Lei ha fondato una sua casa di produzione, Blossom Films. Quando ha deciso che voleva avere un maggiore controllo creativo sul suo lavoro?

«Quando ho compiuto 40 anni ed ero incinta di Sunday Rose, non mi venivano più offerti ruoli. Guardavo la lista dei registi con cui avevo lavorato e non capivo perché non mi venissero proposti altri film. Nonostante il mio successo, come attrice ero diventata irrilevante. Io di certo non intendevo smettere di recitare solo perché nessuno capiva quello che avrei ancora potuto dare. Allora ho iniziato da zero, partendo da piccole produzioni in cui ho anche recitato per cercare di attirare attenzione. Sono stata fortunata a realizzare molti progetti che sono andati bene. E ne ho ancora tanti in ballo, perché voglio creare più lavoro possibile, soprattutto per le attrici di una certa età e per le nuove registe e sceneggiatrici».

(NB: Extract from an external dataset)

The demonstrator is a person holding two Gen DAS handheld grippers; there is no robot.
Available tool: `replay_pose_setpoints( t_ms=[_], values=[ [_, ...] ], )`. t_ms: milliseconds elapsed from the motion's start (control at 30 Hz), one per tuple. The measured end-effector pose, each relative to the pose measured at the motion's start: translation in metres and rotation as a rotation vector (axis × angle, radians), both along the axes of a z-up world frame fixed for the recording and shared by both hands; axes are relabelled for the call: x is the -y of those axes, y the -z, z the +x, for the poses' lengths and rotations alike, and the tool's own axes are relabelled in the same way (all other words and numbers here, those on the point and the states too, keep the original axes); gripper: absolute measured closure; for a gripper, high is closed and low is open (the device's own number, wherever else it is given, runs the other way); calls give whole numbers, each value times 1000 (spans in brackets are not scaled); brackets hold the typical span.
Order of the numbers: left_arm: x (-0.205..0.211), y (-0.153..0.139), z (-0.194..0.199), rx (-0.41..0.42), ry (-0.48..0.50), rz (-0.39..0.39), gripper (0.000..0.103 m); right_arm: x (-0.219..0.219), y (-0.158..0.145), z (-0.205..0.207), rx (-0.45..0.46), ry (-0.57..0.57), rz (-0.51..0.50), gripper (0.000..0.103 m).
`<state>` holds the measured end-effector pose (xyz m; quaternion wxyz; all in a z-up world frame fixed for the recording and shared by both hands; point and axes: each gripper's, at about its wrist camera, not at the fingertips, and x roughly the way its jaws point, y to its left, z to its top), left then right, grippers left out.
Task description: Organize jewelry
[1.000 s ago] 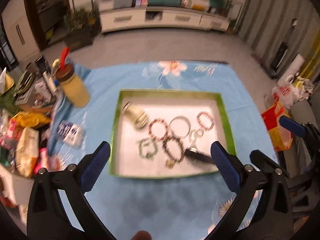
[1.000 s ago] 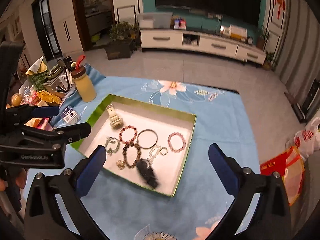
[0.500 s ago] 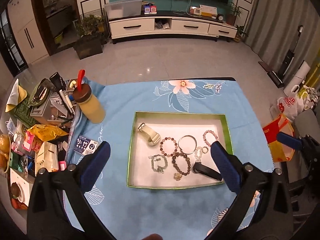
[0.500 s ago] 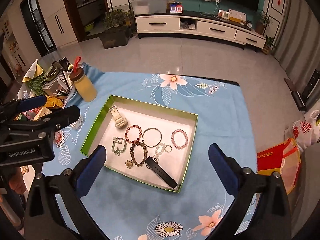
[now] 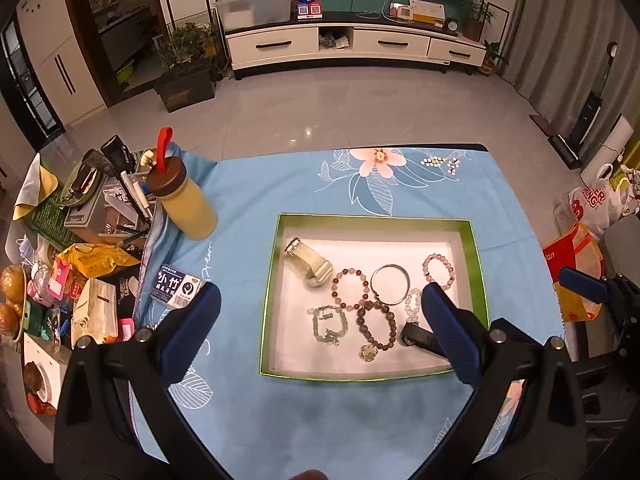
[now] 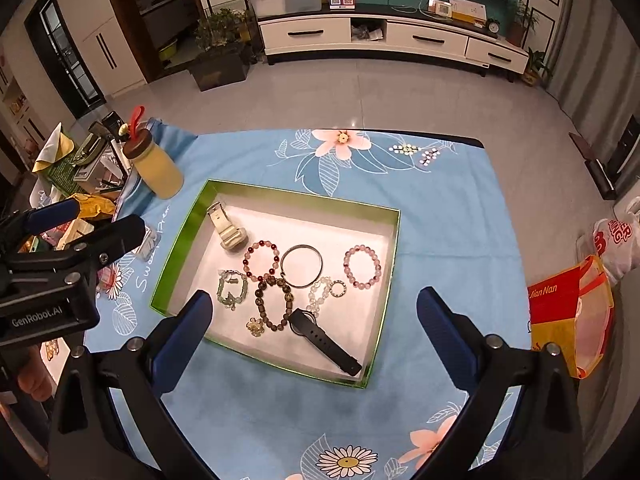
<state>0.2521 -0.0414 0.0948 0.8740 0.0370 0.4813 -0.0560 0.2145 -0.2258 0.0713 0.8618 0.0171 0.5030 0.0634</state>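
A green-rimmed tray (image 5: 478, 264) (image 6: 182, 246) with a white floor lies on the blue flowered cloth. In it are a pale watch (image 5: 308, 260) (image 6: 226, 226), a silver bangle (image 5: 390, 283) (image 6: 301, 266), a pink bead bracelet (image 5: 439, 270) (image 6: 362, 267), a red-and-white bead bracelet (image 6: 261, 260), a dark bead bracelet (image 5: 376, 328) (image 6: 273, 304), a green chain (image 5: 329, 324) (image 6: 232, 290) and a black watch (image 6: 324, 340). My left gripper (image 5: 320, 332) is open and empty, held high over the tray's near side. My right gripper (image 6: 314, 328) is open and empty above the tray.
A yellow bottle (image 5: 186, 200) (image 6: 154, 168) with a brown lid stands left of the tray. Snack bags, pens and boxes (image 5: 80, 248) crowd the table's left side. A red and yellow bag (image 6: 568, 312) sits off the right edge. The left gripper body (image 6: 60, 276) shows at the right view's left.
Both grippers have risen and pulled back from the tray, so it looks smaller and farther. The jaws stayed open. The jewelry has not moved.
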Motion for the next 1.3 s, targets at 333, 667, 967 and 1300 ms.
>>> replay_pose_setpoints(
  t_ms=[333,667,967,1300],
  values=[
    [-2,4,0,1,-4,20,2,2,4,0,-6,4,2,1],
    [-3,6,-1,6,-7,22,2,2,5,0,-6,3,0,1],
    [0,4,0,5,-11,23,2,2,6,0,-8,5,0,1],
    [-1,4,0,0,-21,26,2,1,7,1,-2,7,0,1]
  ],
)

Ha mai pensato anche di dirigere?

«Molte volte. Ho avuto diverse idee tra le mani che avrei voluto raccontare dal mio punto di vista, ma non ho ancora trovato la storia giusta. Forse, se la scrivessi io, sarebbe abbastanza personale da farmi decidere di dirigerla. Ma produrre è molto importante per me, perché sono in grado di sostenere piccoli progetti che altrimenti magari non diventerebbero mai dei film».

Una donna impegnata

Ha scritto sceneggiature?

«Fin da quando ero bambina mi piace scrivere racconti. Ho scritto bozze di sceneggiature, ma non ho mai avuto l’idea giusta da realizzare in un film. Scrivere per me è molto impegnativo, richiede dedizione e non ho mai abbastanza tempo da dedicarvi. Ma un giorno mi piacerebbe riuscirci».

Cosa possono fare le donne per aiutarsi a vicenda?

«Lavoro da 20 anni con UN Women per sensibilizzare sulla violazione dei diritti umani delle donne nel mondo, raccogliere fondi e dare voce alle donne che non hanno voce. Con la mia società di produzione assumo donne e cerco di organizzare le attività in modo da consentire loro di occuparsi anche della famiglia. Per me non occorre essere in ufficio dalle 9 alle 5: le donne si sanno organizzare e possono fare lo stesso lavoro anche in altri momenti. Sarebbe bello se tutti i datori di lavoro offrissero orari flessibili, in particolare alle madri, perché è importante dedicarsi all’educazione dei propri figli. Non si parla tanto di investire sul futuro?».